Forbes India 15th Anniversary Special

Ten interesting things that we read last week

Published: Mar 10, 2017 09:47:08 AM IST
Updated: Mar 10, 2017 05:56:57 PM IST

Ten interesting things that we read last weekImage: (for illustrative purposes only)

At Ambit we spend a lot of time reading articles that are not directly relevant to Indian stocks. However, since the Indian economy is now umbilically linked to its global counterparts, the articles that we come across have relevance for Indian stocks and the Indian economy. In that context, this report contains the ten most interesting pieces that we read this week.

Here are the ten most interesting pieces that we read this week, ended March 10, 2017.

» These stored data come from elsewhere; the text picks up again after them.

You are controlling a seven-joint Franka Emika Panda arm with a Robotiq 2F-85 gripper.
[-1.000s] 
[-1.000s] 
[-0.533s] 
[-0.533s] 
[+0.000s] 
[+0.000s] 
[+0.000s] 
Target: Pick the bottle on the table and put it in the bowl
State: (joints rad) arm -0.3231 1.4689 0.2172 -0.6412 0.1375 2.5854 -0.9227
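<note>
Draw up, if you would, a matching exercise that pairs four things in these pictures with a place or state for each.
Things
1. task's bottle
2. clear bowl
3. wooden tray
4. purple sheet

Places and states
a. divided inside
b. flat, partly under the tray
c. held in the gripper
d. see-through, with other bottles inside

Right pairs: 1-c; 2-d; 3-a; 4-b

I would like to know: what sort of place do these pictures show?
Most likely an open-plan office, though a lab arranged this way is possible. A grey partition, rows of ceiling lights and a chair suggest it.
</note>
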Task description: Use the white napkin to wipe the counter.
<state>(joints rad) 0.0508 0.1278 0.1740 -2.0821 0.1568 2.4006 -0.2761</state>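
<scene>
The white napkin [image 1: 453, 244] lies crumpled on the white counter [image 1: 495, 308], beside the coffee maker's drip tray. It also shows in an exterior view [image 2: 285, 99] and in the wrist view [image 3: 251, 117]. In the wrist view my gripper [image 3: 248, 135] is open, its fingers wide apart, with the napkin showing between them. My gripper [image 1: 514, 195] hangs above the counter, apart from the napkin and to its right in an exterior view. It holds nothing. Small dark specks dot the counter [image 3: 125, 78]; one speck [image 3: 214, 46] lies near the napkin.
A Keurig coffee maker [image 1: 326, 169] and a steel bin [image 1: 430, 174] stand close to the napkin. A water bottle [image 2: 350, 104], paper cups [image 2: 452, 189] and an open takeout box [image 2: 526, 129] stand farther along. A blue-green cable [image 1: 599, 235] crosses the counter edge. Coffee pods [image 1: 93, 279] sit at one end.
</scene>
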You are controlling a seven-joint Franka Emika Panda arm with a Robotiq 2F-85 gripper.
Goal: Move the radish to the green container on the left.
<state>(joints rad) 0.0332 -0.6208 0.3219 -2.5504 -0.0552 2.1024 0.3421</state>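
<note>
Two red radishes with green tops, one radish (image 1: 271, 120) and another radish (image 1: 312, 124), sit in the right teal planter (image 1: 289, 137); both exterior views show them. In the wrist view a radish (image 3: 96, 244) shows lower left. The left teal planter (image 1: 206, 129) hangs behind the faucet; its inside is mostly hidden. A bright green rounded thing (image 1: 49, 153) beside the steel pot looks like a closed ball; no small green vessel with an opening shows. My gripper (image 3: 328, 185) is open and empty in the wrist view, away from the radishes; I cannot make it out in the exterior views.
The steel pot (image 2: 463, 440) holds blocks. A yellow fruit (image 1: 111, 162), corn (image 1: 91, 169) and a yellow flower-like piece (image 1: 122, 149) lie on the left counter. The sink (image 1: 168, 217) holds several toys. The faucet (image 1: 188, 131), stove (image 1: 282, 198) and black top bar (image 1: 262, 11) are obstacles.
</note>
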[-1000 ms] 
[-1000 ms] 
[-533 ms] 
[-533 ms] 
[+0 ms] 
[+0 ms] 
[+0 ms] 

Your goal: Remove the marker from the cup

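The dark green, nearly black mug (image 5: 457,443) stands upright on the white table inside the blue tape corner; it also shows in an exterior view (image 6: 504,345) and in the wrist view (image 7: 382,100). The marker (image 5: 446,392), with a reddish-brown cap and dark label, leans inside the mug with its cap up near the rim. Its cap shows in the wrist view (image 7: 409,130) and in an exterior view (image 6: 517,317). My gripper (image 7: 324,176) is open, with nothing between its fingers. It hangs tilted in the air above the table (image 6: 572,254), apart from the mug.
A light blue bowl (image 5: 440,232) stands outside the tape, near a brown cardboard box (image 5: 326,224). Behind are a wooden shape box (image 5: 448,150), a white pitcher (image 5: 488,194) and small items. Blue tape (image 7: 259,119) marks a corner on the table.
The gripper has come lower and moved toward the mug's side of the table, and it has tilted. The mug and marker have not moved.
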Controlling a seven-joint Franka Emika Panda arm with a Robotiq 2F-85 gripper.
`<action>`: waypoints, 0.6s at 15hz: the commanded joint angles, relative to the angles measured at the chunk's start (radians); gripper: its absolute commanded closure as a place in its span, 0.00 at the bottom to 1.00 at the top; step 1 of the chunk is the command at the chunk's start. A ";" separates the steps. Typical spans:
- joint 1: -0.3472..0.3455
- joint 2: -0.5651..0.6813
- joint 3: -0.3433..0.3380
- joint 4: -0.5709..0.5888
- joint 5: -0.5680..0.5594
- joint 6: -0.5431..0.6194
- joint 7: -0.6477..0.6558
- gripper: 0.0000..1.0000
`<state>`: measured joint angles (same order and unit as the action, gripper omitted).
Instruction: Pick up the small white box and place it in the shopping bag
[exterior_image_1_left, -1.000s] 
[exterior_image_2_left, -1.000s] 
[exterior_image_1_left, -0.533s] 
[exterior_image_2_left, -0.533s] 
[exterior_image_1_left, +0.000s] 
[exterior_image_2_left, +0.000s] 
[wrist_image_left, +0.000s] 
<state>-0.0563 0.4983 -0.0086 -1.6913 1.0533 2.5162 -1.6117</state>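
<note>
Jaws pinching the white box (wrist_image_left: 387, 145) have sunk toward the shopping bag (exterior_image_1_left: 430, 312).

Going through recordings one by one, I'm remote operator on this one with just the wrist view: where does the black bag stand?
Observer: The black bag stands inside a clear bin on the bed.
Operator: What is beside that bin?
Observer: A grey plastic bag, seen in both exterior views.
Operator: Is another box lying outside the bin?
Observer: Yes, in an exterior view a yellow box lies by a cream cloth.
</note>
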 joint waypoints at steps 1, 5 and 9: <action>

1)    More than six in ten asset managers are bored at work  [Source: Financial Times
A survey has found that more than six in ten asset management staff find their jobs uninteresting. Fund industry employees are far more bored at work compared with those working in education (50%), technology (56%) and research and development (45%). Peter Sleep, a fund manager at 7IM, the UK wealth manager, said the high level of boredom reported by asset management staff could be linked to “self-esteem or the regard the public have for their jobs”. “Working in education or IT is regarded relatively highly, whereas financial services are generally regarded lowly. This may come through in how people react to these services,” he says. Workers in middle- and back-office jobs at investment houses, which include fund administration and support functions, are the most bored, with 91% saying they were fed up. Portfolio managers were the second-most bored workers in the fund industry, at 68%. The least bored staff were fund professionals working in institutional sales, as well as relationship management, the survey found.

2)    Death can bring your career back to life  [Source: Financial Times ]
Citing the success of her newly founded organisation, Now Teach, Lucy Kellaway describes how she’s received overwhelming number of applications to join her in her new endeavour to teach at a tough London school. She says that while sifting through them, she found a similar pattern - the charms of the corporate world dwindle with time, while the desire to do something more useful gets stronger. The one thing that surprised her however is the part played by death. Mostly, the death in question is that of a parent, and often the last remaining one. Becoming an orphan in your fifties seems to encourage all sorts of people to stop doing something comfortable (like being a partner in an accountancy firm) and apply to do something exhausting and possibly very uncomfortable indeed (like being a physics teacher). So what it is about death that is quite so galvanising? Most obviously, it forces you to ask yourself if you are doing what you really want to do. Second, death tears into your routine. Part of the reason people trundle along in the same jobs is because it is easier to keep doing them than to stop. The final point she says is about mortality. Everyone says the death of both parents forces you to think: it is my turn soon. The other side of this argument could be that if your parent lived long, you might actually outdo them, thus allowing you ample time to do what you always wanted.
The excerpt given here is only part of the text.